→ **EXERCISE**
Filter the lines below, copying only those with the string "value".

→ **SOURCE MATERIAL**
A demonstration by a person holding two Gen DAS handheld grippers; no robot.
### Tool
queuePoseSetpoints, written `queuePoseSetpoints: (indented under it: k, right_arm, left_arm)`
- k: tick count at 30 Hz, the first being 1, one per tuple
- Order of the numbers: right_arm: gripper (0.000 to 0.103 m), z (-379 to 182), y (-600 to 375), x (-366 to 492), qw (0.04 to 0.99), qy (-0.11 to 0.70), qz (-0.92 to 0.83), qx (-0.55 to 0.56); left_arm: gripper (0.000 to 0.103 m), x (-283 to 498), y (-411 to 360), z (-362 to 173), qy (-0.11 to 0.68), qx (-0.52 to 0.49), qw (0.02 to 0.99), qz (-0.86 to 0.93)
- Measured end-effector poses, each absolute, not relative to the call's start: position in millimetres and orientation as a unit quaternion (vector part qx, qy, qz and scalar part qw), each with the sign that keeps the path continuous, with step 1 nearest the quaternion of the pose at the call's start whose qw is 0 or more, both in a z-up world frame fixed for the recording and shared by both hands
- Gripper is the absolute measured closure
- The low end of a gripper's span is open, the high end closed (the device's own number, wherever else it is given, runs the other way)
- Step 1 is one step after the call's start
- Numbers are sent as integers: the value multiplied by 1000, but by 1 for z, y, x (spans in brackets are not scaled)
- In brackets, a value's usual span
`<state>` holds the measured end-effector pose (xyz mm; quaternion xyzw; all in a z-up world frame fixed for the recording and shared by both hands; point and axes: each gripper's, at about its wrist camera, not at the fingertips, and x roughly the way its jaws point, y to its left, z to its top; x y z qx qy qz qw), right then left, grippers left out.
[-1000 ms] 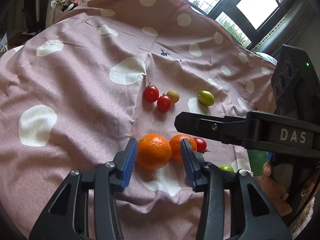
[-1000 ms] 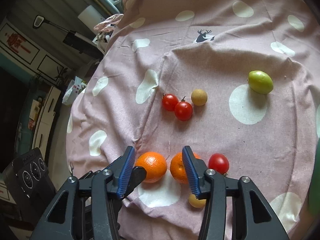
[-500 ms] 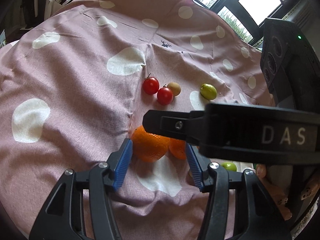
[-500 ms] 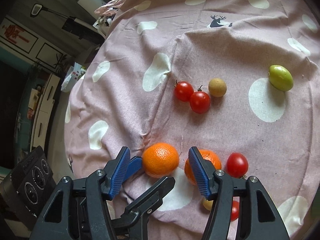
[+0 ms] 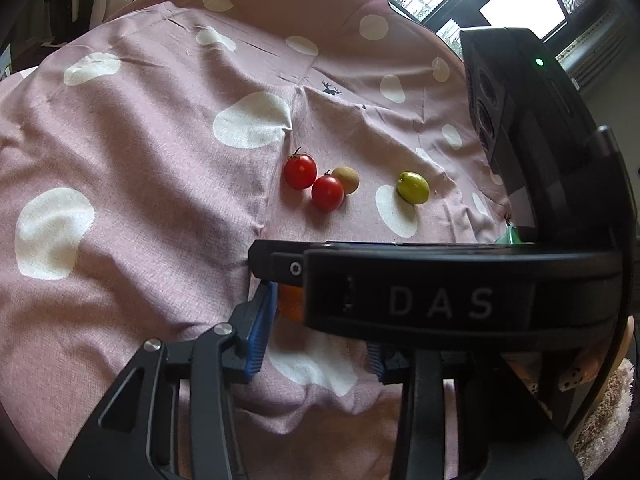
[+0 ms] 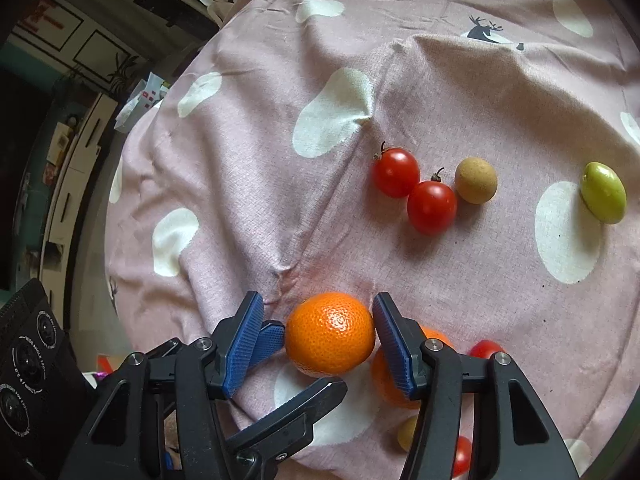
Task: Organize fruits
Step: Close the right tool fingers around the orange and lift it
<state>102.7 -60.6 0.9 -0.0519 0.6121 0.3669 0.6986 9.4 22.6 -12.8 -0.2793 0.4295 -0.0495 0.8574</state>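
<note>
An orange (image 6: 330, 332) lies on the pink spotted cloth (image 6: 260, 168). My right gripper (image 6: 318, 332) is open with its blue pads on either side of it; the right pad looks to touch it. My left gripper (image 5: 316, 332) is open around the same orange (image 5: 289, 300), which the right gripper's black body (image 5: 440, 296) mostly hides there. A left fingertip (image 6: 266, 338) shows beside the orange. A second orange (image 6: 384, 376) lies behind the right finger. Two red tomatoes (image 6: 414, 190), a tan round fruit (image 6: 476, 180) and a green fruit (image 6: 603, 192) lie farther out.
Another red tomato (image 6: 484, 350), a small yellow fruit (image 6: 408, 432) and a further tomato (image 6: 462, 456) lie at the near right. The cloth has creases running through its middle (image 6: 292, 272). Room clutter and cabinets stand beyond the cloth's left edge (image 6: 80, 128).
My right gripper has moved left from the second orange to straddle the first orange. It has come across the left wrist view and now hides the oranges there. Both stayed open.
</note>
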Motion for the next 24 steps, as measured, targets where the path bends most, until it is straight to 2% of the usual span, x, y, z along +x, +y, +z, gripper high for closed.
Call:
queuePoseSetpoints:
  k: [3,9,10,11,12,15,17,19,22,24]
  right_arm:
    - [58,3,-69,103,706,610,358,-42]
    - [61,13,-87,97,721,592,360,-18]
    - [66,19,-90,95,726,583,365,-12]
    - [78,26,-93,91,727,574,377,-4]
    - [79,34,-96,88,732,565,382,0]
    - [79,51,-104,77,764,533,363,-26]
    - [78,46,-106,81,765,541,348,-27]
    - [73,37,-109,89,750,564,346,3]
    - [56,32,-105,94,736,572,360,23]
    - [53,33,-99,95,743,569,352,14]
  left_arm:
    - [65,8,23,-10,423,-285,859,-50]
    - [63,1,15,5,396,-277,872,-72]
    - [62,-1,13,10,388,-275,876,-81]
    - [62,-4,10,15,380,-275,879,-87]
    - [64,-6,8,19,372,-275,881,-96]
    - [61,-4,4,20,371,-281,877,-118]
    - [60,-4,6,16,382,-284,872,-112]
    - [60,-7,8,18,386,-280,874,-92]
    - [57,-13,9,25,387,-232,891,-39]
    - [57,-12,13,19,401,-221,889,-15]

→ **EXERCISE RESULT**
- Numbers are sent as integers: the value multiplied by 1000, but by 1 for z, y, x (spans in brackets are not scaled)
- In brackets, a value's usual span

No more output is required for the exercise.